In June 2021, the fintech company raised around €600 million in a funding round that valued it at €45 billion, making it Europe’s most highly valued private fintech company.

In early February 2022, the company was rumoured to be weighing plans to raise further funding that would price it as high at €60 billion.

Come May, however, around 700 employees, amounting to a tenth of its workforce, were let go, with CEO and founder Sebastian Siemiatkowski pointing to “a tragic and unnecessary war in Ukraine, a shift in consumer sentiment, a steep increase in inflation, a highly volatile stock market and a likely recession”.

That same month, Klarna sought to tap capital markets again at a valuation of around €30 billion – just half of its target just three months prior.

The problems, however, were just beginning.

On 16th June, what was by then formerly Europe’s most valuable start-up was considering raising capital at a valuation of around €15 billion.

Even that discounted price, however, was seemingly too much for investors, and on 1st July, the Wall Street Journal reported that a new funding round was valuing the company at €6.3 billion – an astonishing 85 per cent decrease over its June 2021 valuation.

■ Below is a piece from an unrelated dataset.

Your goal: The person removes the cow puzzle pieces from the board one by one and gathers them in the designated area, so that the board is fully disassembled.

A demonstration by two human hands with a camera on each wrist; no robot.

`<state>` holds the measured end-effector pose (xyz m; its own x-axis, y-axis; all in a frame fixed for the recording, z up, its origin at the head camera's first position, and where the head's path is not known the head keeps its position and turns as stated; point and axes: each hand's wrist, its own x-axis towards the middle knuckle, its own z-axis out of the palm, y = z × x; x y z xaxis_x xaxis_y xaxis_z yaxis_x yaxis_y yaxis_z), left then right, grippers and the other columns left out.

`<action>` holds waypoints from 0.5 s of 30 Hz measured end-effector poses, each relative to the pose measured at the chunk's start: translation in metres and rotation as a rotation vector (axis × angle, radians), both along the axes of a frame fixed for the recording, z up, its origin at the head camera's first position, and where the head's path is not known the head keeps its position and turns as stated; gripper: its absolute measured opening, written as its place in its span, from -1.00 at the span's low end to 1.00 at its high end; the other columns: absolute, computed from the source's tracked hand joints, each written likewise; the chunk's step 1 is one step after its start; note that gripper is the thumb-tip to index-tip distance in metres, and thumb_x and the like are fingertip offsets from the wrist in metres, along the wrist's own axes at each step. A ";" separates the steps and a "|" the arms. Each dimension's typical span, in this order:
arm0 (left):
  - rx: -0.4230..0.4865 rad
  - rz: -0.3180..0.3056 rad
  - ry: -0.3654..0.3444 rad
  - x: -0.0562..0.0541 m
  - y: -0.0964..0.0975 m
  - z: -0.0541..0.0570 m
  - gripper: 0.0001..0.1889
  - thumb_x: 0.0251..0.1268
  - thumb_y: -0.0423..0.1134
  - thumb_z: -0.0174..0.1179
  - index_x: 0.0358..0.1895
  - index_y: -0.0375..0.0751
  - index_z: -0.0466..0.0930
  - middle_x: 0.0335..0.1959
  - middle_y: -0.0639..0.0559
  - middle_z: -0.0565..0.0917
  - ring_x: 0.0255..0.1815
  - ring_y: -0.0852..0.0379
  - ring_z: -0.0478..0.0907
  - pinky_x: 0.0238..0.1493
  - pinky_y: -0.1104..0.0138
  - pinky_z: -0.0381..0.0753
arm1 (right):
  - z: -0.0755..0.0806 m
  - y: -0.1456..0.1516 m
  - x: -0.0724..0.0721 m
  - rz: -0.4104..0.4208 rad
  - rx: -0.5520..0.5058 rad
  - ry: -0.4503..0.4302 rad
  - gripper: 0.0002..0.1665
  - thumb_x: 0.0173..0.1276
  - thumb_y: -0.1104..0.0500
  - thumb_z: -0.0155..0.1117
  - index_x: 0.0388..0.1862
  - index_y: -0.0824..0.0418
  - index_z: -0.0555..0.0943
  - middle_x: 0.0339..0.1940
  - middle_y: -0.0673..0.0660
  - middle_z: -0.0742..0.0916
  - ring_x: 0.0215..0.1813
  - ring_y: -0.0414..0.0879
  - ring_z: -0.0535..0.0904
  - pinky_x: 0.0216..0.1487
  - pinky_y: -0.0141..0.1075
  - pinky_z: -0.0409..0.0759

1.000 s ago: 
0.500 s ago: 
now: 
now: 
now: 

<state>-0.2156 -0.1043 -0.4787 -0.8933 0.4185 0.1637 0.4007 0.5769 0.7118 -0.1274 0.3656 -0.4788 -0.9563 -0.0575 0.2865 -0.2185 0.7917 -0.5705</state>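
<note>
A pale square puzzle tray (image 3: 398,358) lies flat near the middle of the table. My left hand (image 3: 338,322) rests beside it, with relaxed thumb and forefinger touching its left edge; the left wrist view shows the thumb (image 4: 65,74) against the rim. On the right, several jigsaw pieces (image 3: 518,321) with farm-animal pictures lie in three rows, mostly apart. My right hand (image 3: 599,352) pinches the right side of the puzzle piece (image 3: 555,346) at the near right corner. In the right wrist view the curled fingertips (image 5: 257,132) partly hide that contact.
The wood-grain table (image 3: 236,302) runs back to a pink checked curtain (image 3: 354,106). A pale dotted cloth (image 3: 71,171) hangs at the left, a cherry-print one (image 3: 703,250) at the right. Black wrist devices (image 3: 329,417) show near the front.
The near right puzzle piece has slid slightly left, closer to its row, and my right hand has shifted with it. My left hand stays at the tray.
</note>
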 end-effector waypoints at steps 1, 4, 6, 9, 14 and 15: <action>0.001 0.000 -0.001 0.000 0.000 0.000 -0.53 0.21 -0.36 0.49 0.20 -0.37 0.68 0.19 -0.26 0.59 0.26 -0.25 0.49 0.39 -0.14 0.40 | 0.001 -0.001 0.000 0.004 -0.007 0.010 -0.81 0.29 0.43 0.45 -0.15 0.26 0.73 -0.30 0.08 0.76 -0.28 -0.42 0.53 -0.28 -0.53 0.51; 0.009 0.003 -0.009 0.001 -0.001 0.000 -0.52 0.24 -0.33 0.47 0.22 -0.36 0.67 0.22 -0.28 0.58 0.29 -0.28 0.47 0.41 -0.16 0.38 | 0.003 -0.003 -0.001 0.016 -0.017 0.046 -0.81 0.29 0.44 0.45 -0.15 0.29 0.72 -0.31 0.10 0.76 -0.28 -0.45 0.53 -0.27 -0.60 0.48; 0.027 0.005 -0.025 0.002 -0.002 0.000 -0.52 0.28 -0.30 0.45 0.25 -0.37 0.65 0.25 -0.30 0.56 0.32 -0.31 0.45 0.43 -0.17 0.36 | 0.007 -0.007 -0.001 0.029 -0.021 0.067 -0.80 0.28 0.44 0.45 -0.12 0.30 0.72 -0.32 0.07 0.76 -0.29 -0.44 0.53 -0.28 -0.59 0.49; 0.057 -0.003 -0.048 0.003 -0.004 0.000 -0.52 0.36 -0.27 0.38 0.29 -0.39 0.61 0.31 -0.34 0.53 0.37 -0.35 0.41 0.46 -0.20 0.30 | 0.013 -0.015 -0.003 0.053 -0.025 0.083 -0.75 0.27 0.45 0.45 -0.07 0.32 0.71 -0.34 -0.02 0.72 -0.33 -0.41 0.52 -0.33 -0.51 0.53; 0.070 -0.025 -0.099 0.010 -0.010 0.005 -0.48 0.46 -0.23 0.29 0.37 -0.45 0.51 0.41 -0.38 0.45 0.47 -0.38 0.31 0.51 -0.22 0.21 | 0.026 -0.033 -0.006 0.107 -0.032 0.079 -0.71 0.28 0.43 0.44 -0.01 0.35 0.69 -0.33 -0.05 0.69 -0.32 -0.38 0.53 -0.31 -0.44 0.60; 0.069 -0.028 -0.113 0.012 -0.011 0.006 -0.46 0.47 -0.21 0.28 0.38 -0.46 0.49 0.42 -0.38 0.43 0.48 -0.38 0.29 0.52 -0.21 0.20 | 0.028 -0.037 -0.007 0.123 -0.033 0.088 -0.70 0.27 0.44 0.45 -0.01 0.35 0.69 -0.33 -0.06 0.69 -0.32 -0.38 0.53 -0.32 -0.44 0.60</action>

The fundraising woes come as investors lose interest tech ventures that have yet to turn a profit while burning tens of millions of euro in cash, while Apple’s recent entry into the market effectively brought a whale of a competitor into play.

Tech stocks have been suffering in recent months. In May, following the publication of first quarter reports indicating that the massive boom in online spending witnessed during the pandemic might be coming to an end, close to €1 trillion was wiped off companies’ market valuations in just a few days.